_ACTIVITY_: Go over each line of the entries below, count those with "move", and give only the count.

Records from a data collection:
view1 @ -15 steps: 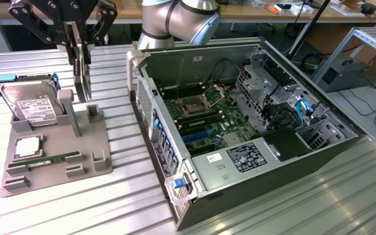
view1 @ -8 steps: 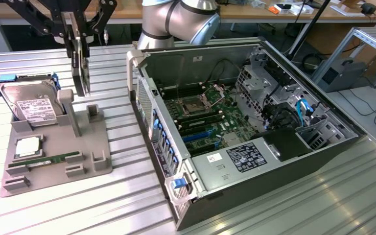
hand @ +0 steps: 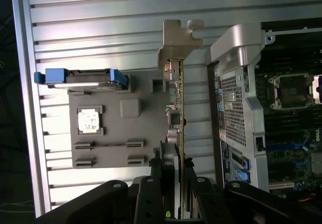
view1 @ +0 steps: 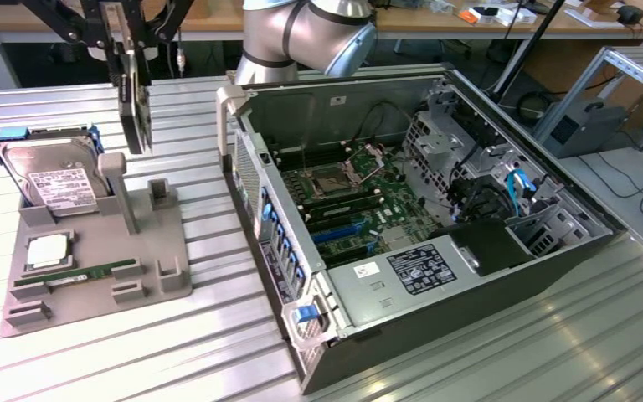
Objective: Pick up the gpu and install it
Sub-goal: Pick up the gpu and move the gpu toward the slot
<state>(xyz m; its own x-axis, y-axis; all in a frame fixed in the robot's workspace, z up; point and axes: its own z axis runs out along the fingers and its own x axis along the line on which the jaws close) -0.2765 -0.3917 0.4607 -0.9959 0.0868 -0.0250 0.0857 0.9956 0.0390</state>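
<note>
Ribbed aluminium table carries everything. Grey moulded plastic holder tray sits toward the exterior view's left. Open metal computer case lies on its side at the exterior view's right, just beside the tray. In the tray: boxy silver hard drive farthest back, square silver processor chip in front of it, narrow green memory stick nearer still. Thin dark gpu card hangs on edge, gripped by the black gripper, over the tray's case-side edge, between hard drive and case

gpu edge-on, seemingly in gripper
</note>
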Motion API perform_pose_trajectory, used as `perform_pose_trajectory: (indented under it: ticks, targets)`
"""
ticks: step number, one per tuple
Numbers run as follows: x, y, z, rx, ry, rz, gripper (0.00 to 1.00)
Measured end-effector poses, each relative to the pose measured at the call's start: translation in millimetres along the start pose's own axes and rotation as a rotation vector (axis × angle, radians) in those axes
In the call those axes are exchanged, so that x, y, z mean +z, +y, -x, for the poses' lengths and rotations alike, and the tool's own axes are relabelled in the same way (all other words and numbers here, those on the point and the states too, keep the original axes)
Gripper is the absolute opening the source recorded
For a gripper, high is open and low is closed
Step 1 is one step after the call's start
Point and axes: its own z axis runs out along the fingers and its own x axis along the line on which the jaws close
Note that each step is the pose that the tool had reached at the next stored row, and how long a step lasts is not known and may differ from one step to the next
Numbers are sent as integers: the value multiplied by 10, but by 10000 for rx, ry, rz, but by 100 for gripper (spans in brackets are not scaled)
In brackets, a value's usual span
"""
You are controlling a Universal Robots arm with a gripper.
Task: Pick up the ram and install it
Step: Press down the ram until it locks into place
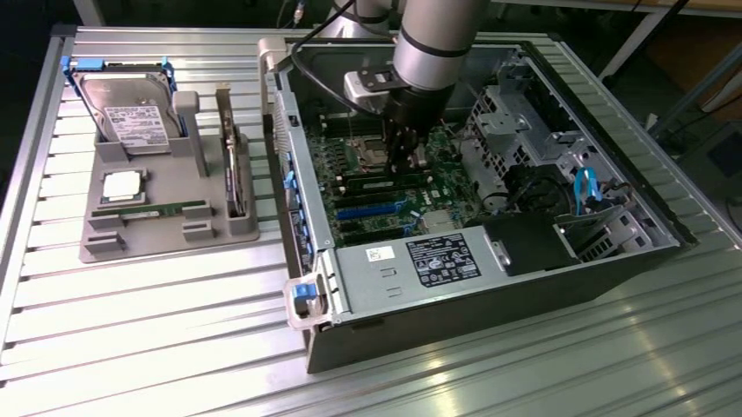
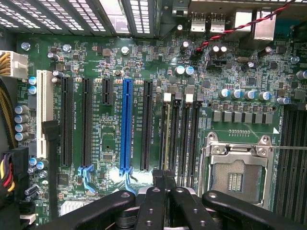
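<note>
The gripper (image 1: 405,165) is reaching down inside the open computer case (image 1: 603,261), fingers (image 2: 158,201) pressed together right over the memory slots (image 2: 180,139) beside the empty processor socket (image 2: 235,172). A ram (image 1: 377,184) is lying seated on the motherboard (image 1: 383,217) just below the fingertips; another green stick (image 1: 151,208) is resting in the grey tray (image 1: 116,248). It is looking light, stiff and fragile, best held by its long edges. Case walls and cables are crowding the room.

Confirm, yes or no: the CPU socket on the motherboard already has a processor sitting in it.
No. In the wrist view the CPU socket shows its bare contact area inside the metal frame, with no chip seated in it.
</note>
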Motion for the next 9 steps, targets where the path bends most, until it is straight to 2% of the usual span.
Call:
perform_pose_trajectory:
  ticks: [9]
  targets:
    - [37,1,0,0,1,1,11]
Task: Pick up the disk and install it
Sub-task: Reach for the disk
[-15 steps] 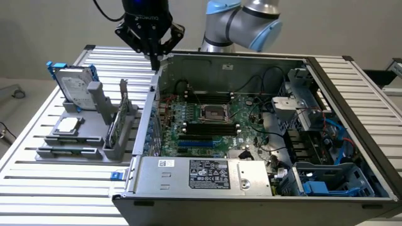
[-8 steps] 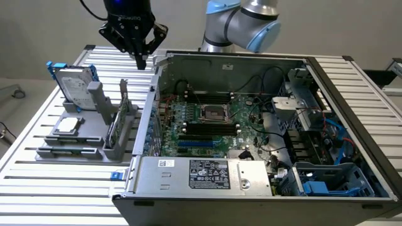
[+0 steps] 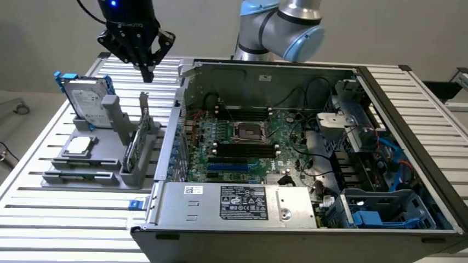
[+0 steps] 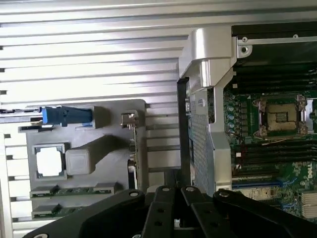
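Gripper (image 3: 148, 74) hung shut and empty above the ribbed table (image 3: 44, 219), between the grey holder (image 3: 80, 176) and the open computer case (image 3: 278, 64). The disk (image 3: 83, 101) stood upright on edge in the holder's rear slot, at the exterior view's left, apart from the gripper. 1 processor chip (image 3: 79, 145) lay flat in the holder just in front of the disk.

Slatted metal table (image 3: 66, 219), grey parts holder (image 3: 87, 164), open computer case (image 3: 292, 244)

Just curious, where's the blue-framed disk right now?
On the exterior view's left, the disk stands upright in the grey holder, beside the open computer case.
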Motion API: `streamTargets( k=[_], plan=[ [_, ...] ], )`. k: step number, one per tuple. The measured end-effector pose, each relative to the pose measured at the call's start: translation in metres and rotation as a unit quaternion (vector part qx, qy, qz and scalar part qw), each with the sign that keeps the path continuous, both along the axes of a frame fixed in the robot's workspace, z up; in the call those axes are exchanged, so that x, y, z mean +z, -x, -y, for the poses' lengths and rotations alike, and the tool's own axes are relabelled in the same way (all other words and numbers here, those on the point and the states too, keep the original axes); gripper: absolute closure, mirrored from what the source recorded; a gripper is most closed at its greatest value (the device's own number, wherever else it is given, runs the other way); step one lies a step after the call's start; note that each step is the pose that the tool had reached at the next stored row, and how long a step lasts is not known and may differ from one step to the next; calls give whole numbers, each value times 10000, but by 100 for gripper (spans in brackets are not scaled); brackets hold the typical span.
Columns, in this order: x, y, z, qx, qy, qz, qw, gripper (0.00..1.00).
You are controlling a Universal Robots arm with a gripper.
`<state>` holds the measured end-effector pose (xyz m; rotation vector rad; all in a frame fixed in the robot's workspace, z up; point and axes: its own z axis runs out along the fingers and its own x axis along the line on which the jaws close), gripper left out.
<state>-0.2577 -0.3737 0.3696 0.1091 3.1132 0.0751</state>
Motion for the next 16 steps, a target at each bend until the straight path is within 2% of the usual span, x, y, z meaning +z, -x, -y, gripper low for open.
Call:
streamTargets(
  k=[5, 16],
  plan=[
    [-17, 229, -118, 0, 9, 1, 10000, 89],
    [-29, 726, -398, 0, 53, 0, 10000, 89]
  ],
)
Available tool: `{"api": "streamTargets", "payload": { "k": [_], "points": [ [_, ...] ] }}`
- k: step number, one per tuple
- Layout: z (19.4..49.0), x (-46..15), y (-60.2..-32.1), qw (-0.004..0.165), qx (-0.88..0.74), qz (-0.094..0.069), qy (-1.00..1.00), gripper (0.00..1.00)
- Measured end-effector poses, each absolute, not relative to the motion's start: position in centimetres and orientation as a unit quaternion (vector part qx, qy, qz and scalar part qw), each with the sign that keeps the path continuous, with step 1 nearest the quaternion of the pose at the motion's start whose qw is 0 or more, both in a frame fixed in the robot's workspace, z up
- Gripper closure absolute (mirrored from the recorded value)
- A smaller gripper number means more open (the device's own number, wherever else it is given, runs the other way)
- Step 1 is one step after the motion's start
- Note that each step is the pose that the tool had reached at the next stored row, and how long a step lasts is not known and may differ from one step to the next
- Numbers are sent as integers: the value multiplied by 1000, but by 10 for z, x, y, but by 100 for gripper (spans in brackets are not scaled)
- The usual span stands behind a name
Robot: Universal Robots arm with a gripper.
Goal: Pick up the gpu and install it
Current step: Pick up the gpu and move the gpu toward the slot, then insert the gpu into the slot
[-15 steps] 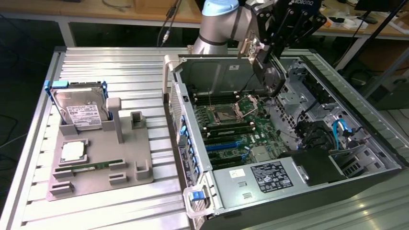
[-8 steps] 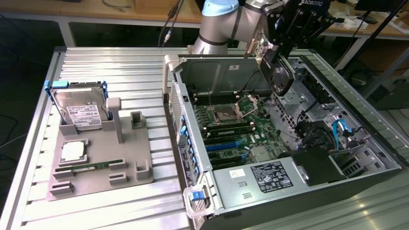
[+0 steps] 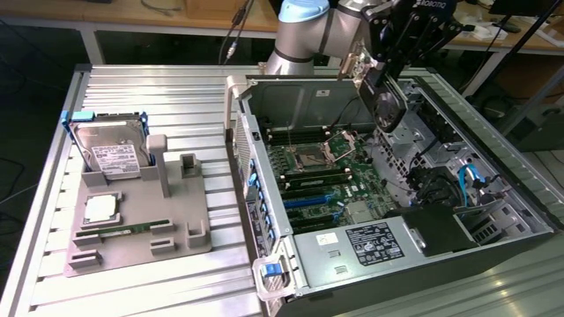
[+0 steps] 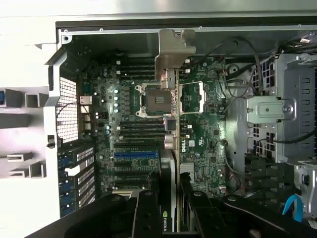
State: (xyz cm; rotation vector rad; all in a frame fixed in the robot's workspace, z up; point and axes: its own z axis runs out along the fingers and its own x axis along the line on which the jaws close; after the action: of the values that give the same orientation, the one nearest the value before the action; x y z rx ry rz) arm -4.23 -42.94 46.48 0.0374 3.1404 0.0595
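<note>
My fingers (image 4: 146,214) pinched the gpu (image 3: 386,103) on edge, hung above the open computer case (image 3: 304,105) and not yet near the blue slots (image 4: 136,154) on the motherboard (image 4: 208,124), so I judged any tilt or sideways drift could ram its connector into the board instead of a slot.

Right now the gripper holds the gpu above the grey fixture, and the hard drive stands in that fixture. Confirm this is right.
Wrong in one point. The gripper holds the gpu above the open computer case, over its motherboard, not above the grey fixture, as the exterior view shows. The hard drive does stand in that fixture.
</note>
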Motion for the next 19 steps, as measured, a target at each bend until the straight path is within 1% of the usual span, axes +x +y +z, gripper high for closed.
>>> {"api": "streamTargets", "payload": {
  "k": [10, 19],
  "points": [
    [465, -41, -429, 0, 9, 19, 1000, 73],
    [464, -41, -429, -1, -68, 20, 998, 73]
  ]
}}
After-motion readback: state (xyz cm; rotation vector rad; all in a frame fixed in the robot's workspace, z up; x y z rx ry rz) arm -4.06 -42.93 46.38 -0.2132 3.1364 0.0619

_ANSWER SECTION_: 2